--- Collected data Enclosed Below ---

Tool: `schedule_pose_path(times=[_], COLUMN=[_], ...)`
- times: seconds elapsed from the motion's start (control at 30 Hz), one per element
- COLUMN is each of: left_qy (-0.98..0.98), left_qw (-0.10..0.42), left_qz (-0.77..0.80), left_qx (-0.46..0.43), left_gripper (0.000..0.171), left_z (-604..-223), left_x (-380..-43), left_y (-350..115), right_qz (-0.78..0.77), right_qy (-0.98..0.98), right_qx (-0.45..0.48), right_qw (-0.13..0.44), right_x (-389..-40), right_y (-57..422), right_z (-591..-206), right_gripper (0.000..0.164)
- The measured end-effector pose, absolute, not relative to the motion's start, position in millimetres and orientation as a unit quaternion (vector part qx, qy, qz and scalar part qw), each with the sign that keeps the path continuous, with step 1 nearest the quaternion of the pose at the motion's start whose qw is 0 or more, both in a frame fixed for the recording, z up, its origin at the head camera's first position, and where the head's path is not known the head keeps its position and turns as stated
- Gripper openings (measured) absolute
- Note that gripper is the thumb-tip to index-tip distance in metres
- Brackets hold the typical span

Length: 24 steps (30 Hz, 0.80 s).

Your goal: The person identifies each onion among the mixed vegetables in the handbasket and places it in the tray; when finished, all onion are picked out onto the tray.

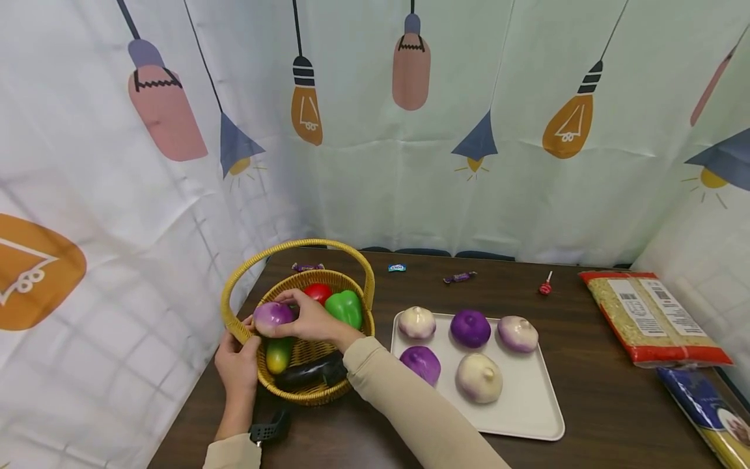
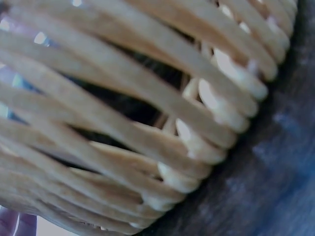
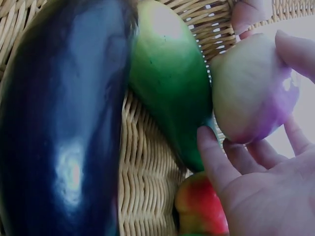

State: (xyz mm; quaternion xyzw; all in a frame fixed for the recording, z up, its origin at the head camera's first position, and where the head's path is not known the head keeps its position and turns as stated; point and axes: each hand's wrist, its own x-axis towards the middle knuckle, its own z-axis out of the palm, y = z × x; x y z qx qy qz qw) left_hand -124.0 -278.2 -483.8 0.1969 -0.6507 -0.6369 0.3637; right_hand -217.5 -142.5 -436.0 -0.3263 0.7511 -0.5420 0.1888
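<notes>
Over the left part of a wicker basket [image 1: 328, 393], my right hand [image 1: 313, 319] holds a purple-and-white turnip [image 1: 273, 318] between thumb and fingers. The right wrist view shows the turnip's [image 3: 251, 93] pale side, with the fingers [image 3: 216, 152] curved round its underside. My left hand [image 1: 239, 365] grips the basket's rim at the foot of its handle. Inside lie a dark eggplant [image 1: 310, 372], a green-and-yellow mango-like fruit [image 3: 172, 78], a green bell pepper [image 1: 344, 309] and a round red piece [image 1: 318, 292]. Woven strands of the basket [image 2: 123, 93] fill the left wrist view.
A white tray [image 1: 527, 417] with several purple and whitish turnips stands right of the basket. Wrapped candies [image 1: 459, 277] and a lollipop [image 1: 545, 285] lie along the back. A grain bag [image 1: 650, 319] and a blue packet [image 1: 706, 410] lie at the right. A patterned curtain [image 1: 375, 189] hangs behind.
</notes>
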Motion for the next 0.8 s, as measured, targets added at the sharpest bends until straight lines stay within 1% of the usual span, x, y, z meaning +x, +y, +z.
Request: schedule_pose_path(times=[0.13,0.23,0.33,0.5,0.57,0.67,0.8], left_qy=[-0.657,-0.666,-0.669,-0.687,-0.690,-0.686,-0.678], left_qw=[0.362,0.357,0.353,0.344,0.342,0.341,0.341], left_qz=[-0.628,-0.620,-0.620,-0.607,-0.605,-0.608,-0.613], left_qx=[0.210,0.212,0.209,0.203,0.202,0.207,0.219], left_gripper=[0.030,0.028,0.028,0.025,0.024,0.023,0.024], left_z=[-486,-487,-489,-486,-484,-482,-482], left_x=[-124,-125,-127,-126,-126,-125,-123], left_y=[-275,-274,-275,-276,-277,-279,-281], right_qz=[-0.518,-0.468,-0.417,-0.376,-0.377,-0.400,-0.440], right_qy=[0.761,0.786,0.812,0.836,0.834,0.820,0.811], right_qx=[-0.335,-0.354,-0.369,-0.382,-0.391,-0.401,-0.382], right_qw=[0.201,0.194,0.175,0.119,0.096,0.076,0.058], right_x=[-216,-215,-213,-204,-200,-192,-179], right_y=[-140,-136,-132,-117,-107,-87,-57], right_z=[-435,-431,-423,-405,-398,-390,-389], right_gripper=[0.076,0.083,0.082,0.079,0.080,0.081,0.080])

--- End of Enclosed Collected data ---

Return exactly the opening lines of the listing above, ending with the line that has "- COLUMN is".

* **Response to the exercise**:
Tool: `schedule_pose_path(times=[_], COLUMN=[_], ...)`
- times: seconds elapsed from the motion's start (control at 30 Hz), one per element
- COLUMN is each of: left_qy (-0.98..0.98), left_qw (-0.10..0.42), left_qz (-0.77..0.80), left_qx (-0.46..0.43), left_gripper (0.000..0.171), left_z (-604..-223), left_x (-380..-43), left_y (-350..115), right_qz (-0.78..0.77), right_qy (-0.98..0.98), right_qx (-0.45..0.48), right_qw (-0.13..0.44), right_x (-389..-40), right_y (-57..422), right_z (-591..-206), right_gripper (0.000..0.164)

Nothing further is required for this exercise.